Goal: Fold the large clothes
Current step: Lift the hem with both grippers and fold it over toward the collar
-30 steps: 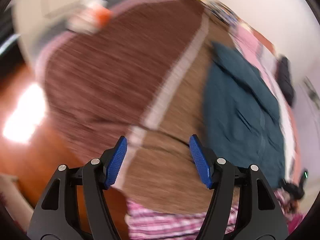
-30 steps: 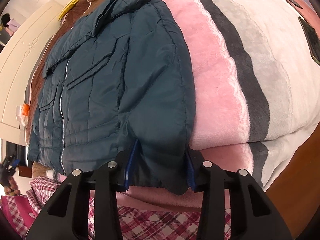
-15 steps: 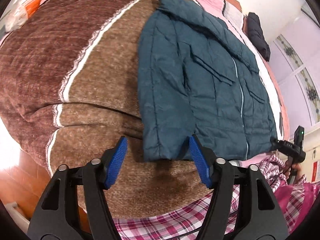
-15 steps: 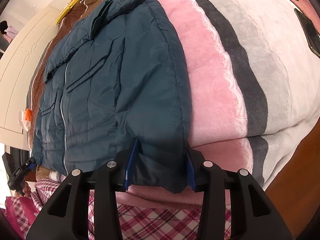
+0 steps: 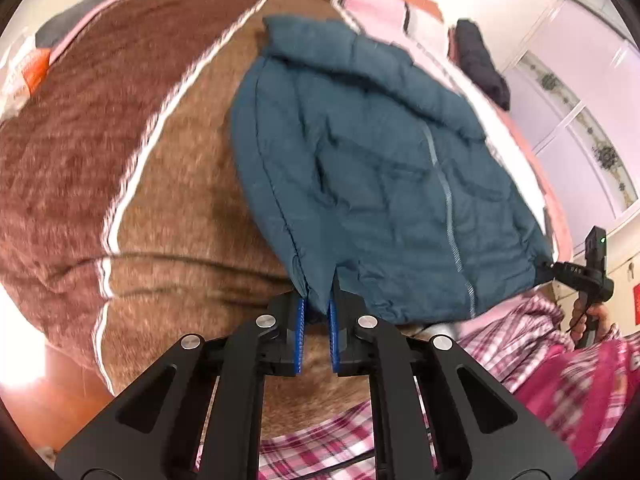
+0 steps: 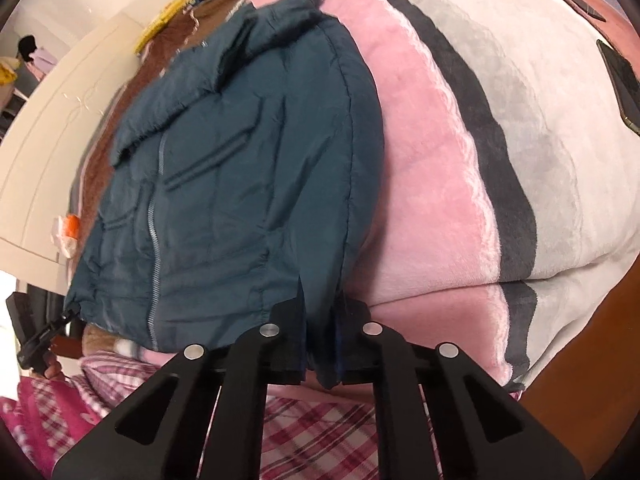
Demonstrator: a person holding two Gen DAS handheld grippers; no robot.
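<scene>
A dark teal zip jacket (image 5: pixel 372 168) lies front up on the bed, collar far from me, hem near. My left gripper (image 5: pixel 316 312) is shut on the jacket's near left hem corner, beside a side slit. In the right wrist view the jacket (image 6: pixel 248 184) spans brown and pink blankets. My right gripper (image 6: pixel 322 344) is shut on its near right hem corner; cloth hides the pads. The right gripper also shows in the left wrist view (image 5: pixel 560 270) at the hem's far corner.
A brown blanket (image 5: pixel 100 152) with a white stripe covers the bed's left. A pink, grey and white blanket (image 6: pixel 460 168) covers the right. A dark garment (image 5: pixel 480 64) lies at the far edge. My pink plaid clothing (image 6: pixel 320 428) is close below.
My left gripper swung right from the brown blanket to the jacket's left hem corner and shut on it. My right gripper also narrowed and shut on the right hem corner.
</scene>
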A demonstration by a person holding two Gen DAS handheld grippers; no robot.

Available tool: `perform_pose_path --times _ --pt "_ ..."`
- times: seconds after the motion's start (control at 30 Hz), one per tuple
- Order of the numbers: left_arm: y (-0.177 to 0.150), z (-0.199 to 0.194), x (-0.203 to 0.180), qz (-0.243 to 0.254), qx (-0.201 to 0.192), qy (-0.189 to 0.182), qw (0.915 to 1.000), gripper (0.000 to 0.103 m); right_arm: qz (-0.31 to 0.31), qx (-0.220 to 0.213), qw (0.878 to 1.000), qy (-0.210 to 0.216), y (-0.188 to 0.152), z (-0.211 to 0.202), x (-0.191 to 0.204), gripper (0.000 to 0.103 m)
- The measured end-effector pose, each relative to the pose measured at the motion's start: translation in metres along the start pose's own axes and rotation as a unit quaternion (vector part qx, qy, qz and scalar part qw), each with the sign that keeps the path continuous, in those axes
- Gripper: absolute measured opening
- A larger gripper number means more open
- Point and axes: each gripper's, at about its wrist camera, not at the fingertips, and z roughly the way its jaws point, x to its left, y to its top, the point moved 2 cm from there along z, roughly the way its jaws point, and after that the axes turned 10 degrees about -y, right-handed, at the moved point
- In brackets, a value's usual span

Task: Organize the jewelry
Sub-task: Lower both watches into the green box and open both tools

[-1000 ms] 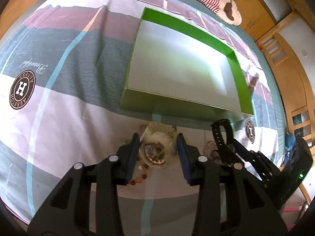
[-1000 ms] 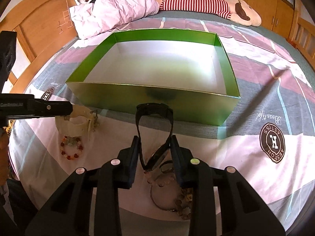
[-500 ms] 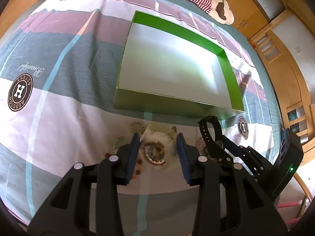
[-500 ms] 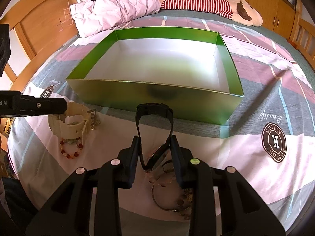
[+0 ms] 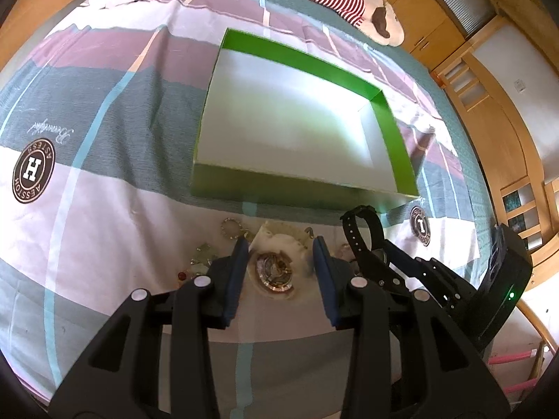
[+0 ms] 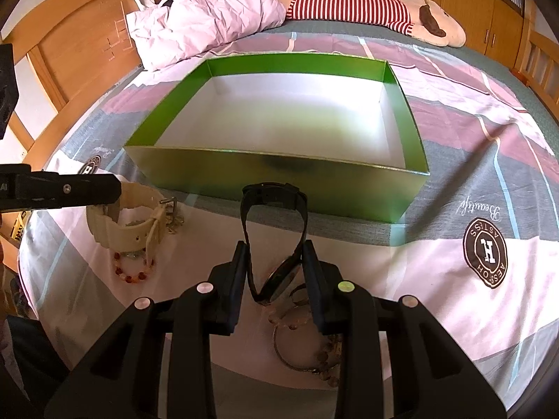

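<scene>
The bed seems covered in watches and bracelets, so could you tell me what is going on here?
A person is sorting jewelry on the bedspread with a handheld gripper in each hand. The right gripper has its jaws closed on the black watch, and the left gripper grips the cream watch. Both are just in front of the green box, which looks empty. A red bead bracelet and other bracelets lie on the bedspread.

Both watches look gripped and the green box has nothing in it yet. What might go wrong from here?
The right tongs pinch the black watch low, so its tall strap loop may catch the green cardboard box wall. The left tongs hold the cream watch above the red bead bracelet, which might snag.
</scene>
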Motion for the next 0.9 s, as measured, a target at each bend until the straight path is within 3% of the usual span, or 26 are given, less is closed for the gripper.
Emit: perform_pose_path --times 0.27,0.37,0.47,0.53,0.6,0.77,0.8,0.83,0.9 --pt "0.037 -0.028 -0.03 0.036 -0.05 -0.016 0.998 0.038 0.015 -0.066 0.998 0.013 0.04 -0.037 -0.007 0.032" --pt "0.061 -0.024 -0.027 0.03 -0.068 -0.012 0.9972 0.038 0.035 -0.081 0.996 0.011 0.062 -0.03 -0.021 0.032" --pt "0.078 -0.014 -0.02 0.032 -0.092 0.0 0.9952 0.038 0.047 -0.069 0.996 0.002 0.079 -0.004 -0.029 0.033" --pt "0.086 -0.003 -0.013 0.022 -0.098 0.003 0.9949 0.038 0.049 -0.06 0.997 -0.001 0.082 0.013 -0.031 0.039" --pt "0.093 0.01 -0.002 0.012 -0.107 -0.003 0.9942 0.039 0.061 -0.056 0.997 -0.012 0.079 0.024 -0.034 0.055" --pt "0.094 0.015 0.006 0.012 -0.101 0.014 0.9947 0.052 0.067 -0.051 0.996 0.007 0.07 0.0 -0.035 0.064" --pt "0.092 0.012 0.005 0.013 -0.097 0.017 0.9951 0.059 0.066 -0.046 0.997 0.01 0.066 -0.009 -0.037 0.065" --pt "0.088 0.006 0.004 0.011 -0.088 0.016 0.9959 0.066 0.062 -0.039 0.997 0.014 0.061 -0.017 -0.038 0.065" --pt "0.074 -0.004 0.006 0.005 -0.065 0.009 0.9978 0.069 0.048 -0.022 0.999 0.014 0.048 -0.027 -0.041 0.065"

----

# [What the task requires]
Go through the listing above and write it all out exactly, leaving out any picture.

# [Problem solution]
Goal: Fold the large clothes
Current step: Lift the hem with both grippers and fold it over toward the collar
-30 steps: 
-30 steps: 
-15 steps: 
-15 steps: 
+0 steps: 
+0 steps: 
Demonstrator: a person holding two Gen DAS handheld grippers; no robot.
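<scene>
A dark teal zip jacket (image 5: pixel 372 168) lies front up on the bed, collar far from me, hem near. My left gripper (image 5: pixel 316 312) is shut on the jacket's near left hem corner, beside a side slit. In the right wrist view the jacket (image 6: pixel 248 184) spans brown and pink blankets. My right gripper (image 6: pixel 322 344) is shut on its near right hem corner; cloth hides the pads. The right gripper also shows in the left wrist view (image 5: pixel 560 270) at the hem's far corner.
A brown blanket (image 5: pixel 100 152) with a white stripe covers the bed's left. A pink, grey and white blanket (image 6: pixel 460 168) covers the right. A dark garment (image 5: pixel 480 64) lies at the far edge. My pink plaid clothing (image 6: pixel 320 428) is close below.
My left gripper swung right from the brown blanket to the jacket's left hem corner and shut on it. My right gripper also narrowed and shut on the right hem corner.
</scene>
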A demonstration by a person holding two Gen DAS handheld grippers; no robot.

Available tool: `perform_pose_path --times _ --pt "_ ..."`
- times: seconds after the motion's start (control at 30 Hz), one per tuple
- Order of the numbers: left_arm: y (-0.177 to 0.150), z (-0.199 to 0.194), x (-0.203 to 0.180), qz (-0.243 to 0.254), qx (-0.201 to 0.192), qy (-0.189 to 0.182), qw (0.915 to 1.000), gripper (0.000 to 0.103 m); right_arm: qz (-0.31 to 0.31), qx (-0.220 to 0.213), qw (0.878 to 1.000), qy (-0.210 to 0.216), y (-0.188 to 0.152), z (-0.211 to 0.202), x (-0.191 to 0.204), gripper (0.000 to 0.103 m)
- The measured end-effector pose, each relative to the pose measured at the motion's start: translation in metres along the start pose's own axes and rotation as a unit quaternion (vector part qx, qy, qz and scalar part qw), each with the sign that keeps the path continuous, in those axes
- Gripper: absolute measured opening
- A larger gripper number means more open
- Point and axes: each gripper's, at about its wrist camera, not at the fingertips, and z roughly the way its jaws point, x to its left, y to its top, the point moved 2 cm from there along z, roughly the way its jaws point, and after that the axes turned 10 degrees about -y, right-handed, at the moved point
- In brackets, a value's usual span

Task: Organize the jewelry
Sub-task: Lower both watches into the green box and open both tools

[-1000 ms] 
[-1000 ms] 
[-500 ms] 
[-500 ms] 
[+0 ms] 
[+0 ms] 

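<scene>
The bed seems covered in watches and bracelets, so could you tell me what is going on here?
A person is sorting jewelry on the bedspread with a handheld gripper in each hand. The right gripper has its jaws closed on the black watch, and the left gripper grips the cream watch. Both are just in front of the green box, which looks empty. A red bead bracelet and other bracelets lie on the bedspread.

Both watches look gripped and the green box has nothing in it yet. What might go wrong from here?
The right tongs pinch the black watch low, so its tall strap loop may catch the green cardboard box wall. The left tongs hold the cream watch above the red bead bracelet, which might snag.
</scene>
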Motion for the next 0.9 s, as measured, a target at each bend until the straight path is within 3% of the usual span, or 26 are given, less is closed for the gripper.
Emit: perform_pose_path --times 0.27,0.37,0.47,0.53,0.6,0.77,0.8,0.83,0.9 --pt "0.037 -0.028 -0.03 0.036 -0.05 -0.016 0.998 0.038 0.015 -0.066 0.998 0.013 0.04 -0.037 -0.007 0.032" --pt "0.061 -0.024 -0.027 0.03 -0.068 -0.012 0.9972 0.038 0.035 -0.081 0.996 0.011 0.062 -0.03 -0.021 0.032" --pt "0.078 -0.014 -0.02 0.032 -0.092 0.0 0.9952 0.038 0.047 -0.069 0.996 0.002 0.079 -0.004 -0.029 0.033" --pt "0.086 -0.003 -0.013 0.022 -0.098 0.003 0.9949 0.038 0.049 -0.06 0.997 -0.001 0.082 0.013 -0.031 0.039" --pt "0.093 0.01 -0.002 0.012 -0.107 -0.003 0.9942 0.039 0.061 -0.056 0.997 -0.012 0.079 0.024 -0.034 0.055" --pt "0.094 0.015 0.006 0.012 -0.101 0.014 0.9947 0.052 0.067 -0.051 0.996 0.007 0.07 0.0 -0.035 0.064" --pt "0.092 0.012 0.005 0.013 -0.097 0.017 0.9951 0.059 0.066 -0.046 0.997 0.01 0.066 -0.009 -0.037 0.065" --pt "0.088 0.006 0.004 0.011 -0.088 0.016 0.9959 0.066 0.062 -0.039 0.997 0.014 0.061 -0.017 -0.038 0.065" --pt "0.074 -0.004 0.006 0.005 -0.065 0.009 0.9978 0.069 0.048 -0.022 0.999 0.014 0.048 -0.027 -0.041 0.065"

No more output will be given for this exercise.